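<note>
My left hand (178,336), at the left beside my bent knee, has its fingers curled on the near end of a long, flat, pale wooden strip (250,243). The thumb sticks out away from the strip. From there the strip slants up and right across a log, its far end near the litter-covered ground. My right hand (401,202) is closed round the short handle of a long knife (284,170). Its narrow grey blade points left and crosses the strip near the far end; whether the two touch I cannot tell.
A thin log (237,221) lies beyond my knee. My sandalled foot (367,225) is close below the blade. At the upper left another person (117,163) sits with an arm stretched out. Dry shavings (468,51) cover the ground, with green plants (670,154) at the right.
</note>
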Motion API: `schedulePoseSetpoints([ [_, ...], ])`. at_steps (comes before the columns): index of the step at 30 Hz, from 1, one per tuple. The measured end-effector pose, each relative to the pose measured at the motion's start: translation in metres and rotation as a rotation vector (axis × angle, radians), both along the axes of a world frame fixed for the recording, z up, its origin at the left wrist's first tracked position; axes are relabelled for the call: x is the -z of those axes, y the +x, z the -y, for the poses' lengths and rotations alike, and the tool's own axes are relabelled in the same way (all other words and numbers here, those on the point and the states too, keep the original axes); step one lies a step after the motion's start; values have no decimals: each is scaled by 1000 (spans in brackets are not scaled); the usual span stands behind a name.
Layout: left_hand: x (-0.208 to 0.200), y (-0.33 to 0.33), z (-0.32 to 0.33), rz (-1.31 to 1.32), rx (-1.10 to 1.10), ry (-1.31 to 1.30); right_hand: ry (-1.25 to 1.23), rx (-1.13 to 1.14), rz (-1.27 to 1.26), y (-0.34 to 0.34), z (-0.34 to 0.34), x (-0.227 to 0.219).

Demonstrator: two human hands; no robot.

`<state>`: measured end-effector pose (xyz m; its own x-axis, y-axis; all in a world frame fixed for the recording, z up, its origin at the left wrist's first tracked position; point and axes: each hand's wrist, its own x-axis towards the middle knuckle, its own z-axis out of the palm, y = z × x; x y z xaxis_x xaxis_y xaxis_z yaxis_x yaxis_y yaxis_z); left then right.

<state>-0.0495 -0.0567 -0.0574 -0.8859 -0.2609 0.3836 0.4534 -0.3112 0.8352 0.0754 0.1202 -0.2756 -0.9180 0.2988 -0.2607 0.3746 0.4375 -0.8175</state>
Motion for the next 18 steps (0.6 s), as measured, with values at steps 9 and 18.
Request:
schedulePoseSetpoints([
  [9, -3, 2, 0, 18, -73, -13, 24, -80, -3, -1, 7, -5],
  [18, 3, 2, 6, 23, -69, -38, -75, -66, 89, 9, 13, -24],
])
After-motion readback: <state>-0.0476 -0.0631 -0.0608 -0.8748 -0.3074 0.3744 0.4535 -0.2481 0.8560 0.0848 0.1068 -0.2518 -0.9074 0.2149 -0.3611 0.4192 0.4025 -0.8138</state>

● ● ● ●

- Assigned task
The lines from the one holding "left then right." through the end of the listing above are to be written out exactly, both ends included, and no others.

- Answer box
`<state>`: measured end-effector pose (xyz m; its own x-axis, y-axis; all in a world frame fixed for the recording, z up, its origin at the left wrist's first tracked position; point and axes: each hand's wrist, its own x-axis towards the middle knuckle, its own z-axis out of the palm, y = z × x; x y z xaxis_x xaxis_y xaxis_z yaxis_x yaxis_y yaxis_z); left then right.

<state>-0.0495 -0.0567 -0.0574 -0.8859 -0.2609 0.3836 0.4534 -0.3112 0.8352 0.0754 0.1202 -0.2756 -0.9180 0.2988 -0.2607 0.3746 0.4375 -0.8175</state>
Motion for the next 18 steps (0.6 s), as measured, with values at steps 9 and 18.
Request:
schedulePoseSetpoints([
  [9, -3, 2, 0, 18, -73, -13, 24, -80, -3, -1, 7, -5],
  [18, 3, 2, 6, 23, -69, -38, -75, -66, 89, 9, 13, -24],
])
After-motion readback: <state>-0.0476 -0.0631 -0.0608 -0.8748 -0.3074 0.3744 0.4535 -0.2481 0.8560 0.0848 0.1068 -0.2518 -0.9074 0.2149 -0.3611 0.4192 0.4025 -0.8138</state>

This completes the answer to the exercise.